### Problem statement
Retype the opening lines of the data exactly, stopping after the line that contains "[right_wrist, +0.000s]". Skip every picture.

Stored data:
· · ·

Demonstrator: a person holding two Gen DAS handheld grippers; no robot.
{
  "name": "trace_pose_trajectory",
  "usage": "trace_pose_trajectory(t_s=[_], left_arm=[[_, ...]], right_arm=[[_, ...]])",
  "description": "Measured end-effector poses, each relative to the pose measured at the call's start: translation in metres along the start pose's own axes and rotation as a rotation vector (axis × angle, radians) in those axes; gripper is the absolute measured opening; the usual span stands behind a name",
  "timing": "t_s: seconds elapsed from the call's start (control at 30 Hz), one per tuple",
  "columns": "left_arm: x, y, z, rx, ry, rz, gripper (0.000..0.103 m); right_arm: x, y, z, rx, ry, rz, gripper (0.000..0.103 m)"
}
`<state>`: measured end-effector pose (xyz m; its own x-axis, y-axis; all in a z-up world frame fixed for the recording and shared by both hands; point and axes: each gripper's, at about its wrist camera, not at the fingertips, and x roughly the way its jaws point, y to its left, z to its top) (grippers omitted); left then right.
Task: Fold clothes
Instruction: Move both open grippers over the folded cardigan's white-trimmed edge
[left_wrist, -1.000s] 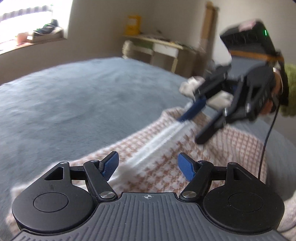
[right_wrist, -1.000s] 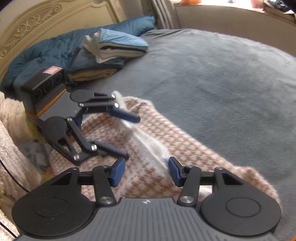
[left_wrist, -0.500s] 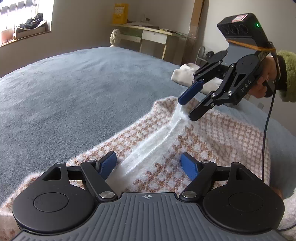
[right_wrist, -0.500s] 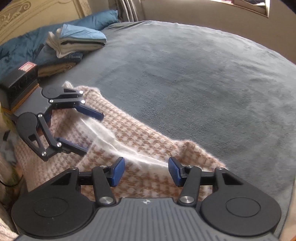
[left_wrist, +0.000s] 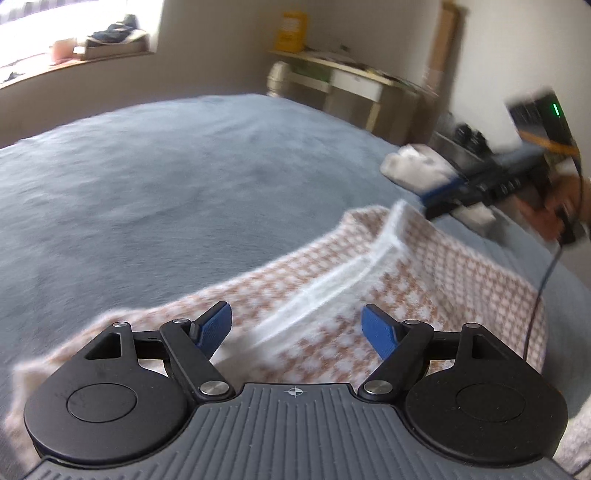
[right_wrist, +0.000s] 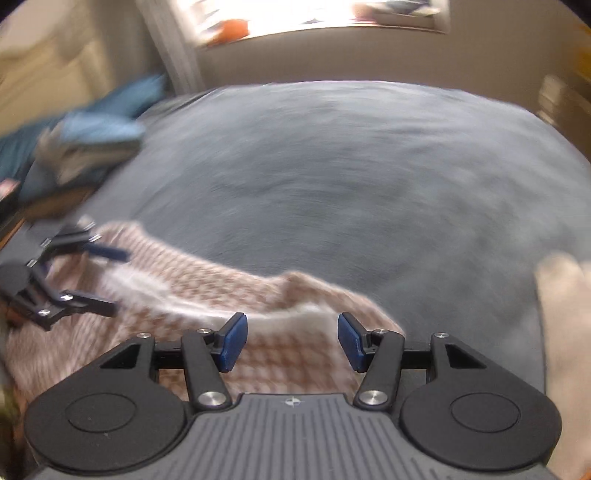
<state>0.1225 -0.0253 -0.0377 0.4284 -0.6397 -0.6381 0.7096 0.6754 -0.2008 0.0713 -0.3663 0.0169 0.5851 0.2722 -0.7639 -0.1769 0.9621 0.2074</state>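
Note:
A pink-brown and white houndstooth knit garment with a white band lies spread on the grey bed cover. My left gripper hovers open over one end of it, the white band running between its blue pads, which do not press on it. My right gripper stands open over the other end of the garment, with nothing pinched. Each gripper shows blurred in the other's view: the right gripper past the garment's far corner, the left gripper at the garment's left end.
A stack of folded clothes and blue bedding sit at the head of the bed. A white bundle lies beyond the garment. A cream fuzzy item is at the right edge. A desk stands past the bed.
The right gripper has moved along the garment away from the left one, and its view has swung round. The left gripper's jaws stand a little wider.

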Motion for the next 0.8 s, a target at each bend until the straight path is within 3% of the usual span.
trace_pose_trajectory(t_s=[0.17, 0.33, 0.53, 0.67, 0.8], left_arm=[[-0.034, 0.022, -0.01, -0.132, -0.031, 0.121, 0.078], [-0.059, 0.034, -0.021, -0.173, -0.025, 0.295, 0.078], [-0.059, 0.036, -0.034, -0.166, 0.1, 0.497, 0.078], [-0.055, 0.03, -0.037, -0.147, 0.143, 0.549, 0.079], [-0.043, 0.023, -0.036, -0.144, 0.169, 0.576, 0.099]], right_arm=[[-0.006, -0.018, -0.024, 0.125, -0.045, -0.026, 0.056], [0.003, -0.019, -0.029, 0.126, -0.073, -0.018, 0.053], [0.016, -0.012, -0.032, 0.158, -0.026, -0.077, 0.048], [0.006, 0.001, -0.036, 0.196, -0.055, -0.127, 0.05], [-0.007, 0.013, -0.04, 0.238, -0.08, -0.17, 0.061]])
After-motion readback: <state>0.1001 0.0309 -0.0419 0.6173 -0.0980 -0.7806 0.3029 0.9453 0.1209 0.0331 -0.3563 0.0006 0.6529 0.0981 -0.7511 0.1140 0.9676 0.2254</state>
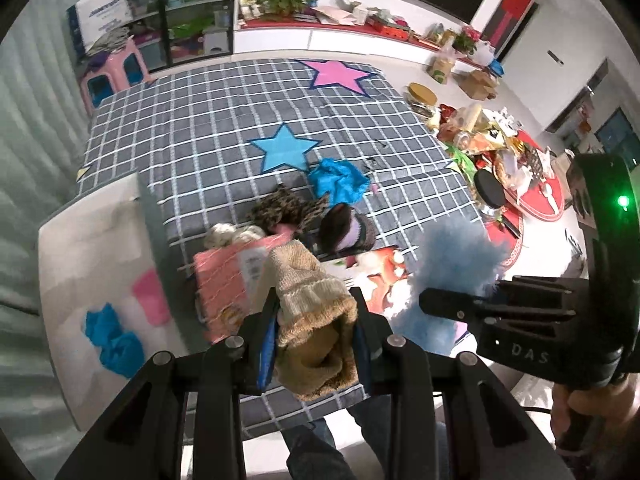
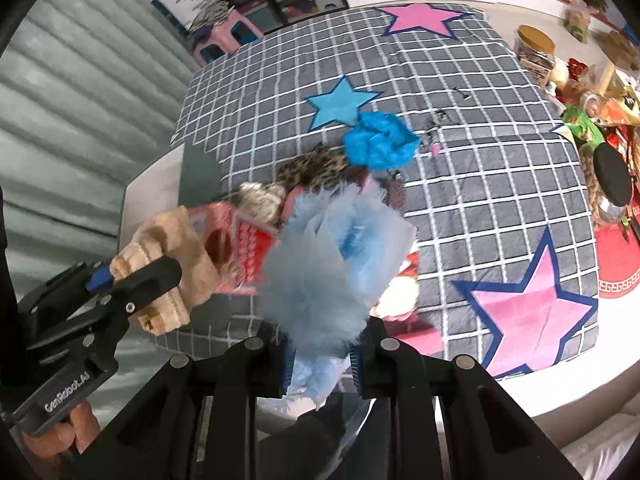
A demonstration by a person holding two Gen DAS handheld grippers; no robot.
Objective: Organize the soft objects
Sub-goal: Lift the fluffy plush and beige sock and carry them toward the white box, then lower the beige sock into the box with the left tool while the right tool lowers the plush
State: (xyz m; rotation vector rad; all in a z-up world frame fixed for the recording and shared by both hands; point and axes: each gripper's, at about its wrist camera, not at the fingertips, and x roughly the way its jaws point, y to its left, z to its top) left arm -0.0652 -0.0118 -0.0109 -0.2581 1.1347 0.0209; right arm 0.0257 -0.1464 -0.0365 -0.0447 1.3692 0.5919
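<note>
Left wrist view shows a white bin (image 1: 80, 248) beside the blanket (image 1: 224, 120), holding blue cloth (image 1: 114, 340) and pink cloth (image 1: 150, 296). Steeply down-tilted, the left gripper (image 1: 314, 336) pinches a tan sock (image 1: 308, 312); the right gripper (image 2: 320, 360) clamps a blue fluffy piece (image 2: 320, 276) above the blanket's near edge.

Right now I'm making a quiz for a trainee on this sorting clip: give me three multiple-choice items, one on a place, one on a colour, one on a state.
1. Where does the crumpled bright blue cloth lie?
A. beside the blue star
B. on the pink stool
C. on the red mat

2. What colour is the fluffy item in the right claw?
A. green
B. light blue
C. black

3. How is the left claw?
A. wide open and bare
B. out of view
C. shut on the beige knitted piece

Answers:
1 A, it lies by the blue star on the checked cover.
2 B, pale blue fluff.
3 C, both its fingers press the knit.
</note>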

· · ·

### Output for this task
Demonstrator: a person holding two Gen DAS handheld grippers; no robot.
{
  "name": "trace_pose_trajectory",
  "usage": "trace_pose_trajectory(t_s=[_], left_arm=[[_, ...]], right_arm=[[_, ...]])",
  "description": "Measured end-effector poses, each relative to the pose measured at the call's start: translation in metres along the start pose's own axes and rotation as a rotation vector (axis × angle, radians) in those axes; gripper is the absolute measured opening; the usual span stands behind a name",
  "timing": "t_s: seconds elapsed from the call's start (control at 30 Hz), one per tuple",
  "columns": "left_arm: x, y, z, rx, ry, rz, gripper (0.000..0.103 m); right_arm: x, y, z, rx, ry, rz, gripper (0.000..0.103 m)"
}
`<state>`: measured end-effector pose (xyz m; its own x-axis, y-axis; all in a z-up world frame fixed for the recording and shared by both hands; point and axes: each gripper's, at about its wrist camera, not at the fingertips, and x roughly the way its jaws point, y to its left, z to its top) (grippers omitted); left then right.
Task: Fold clothes
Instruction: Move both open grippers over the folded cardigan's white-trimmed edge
[left_wrist, -1.000s] 
[right_wrist, -1.000s] 
[left_wrist, -0.500s] 
[right_wrist, -0.500s] 
[left_wrist, +0.000s] 
[right_wrist, +0.000s] 

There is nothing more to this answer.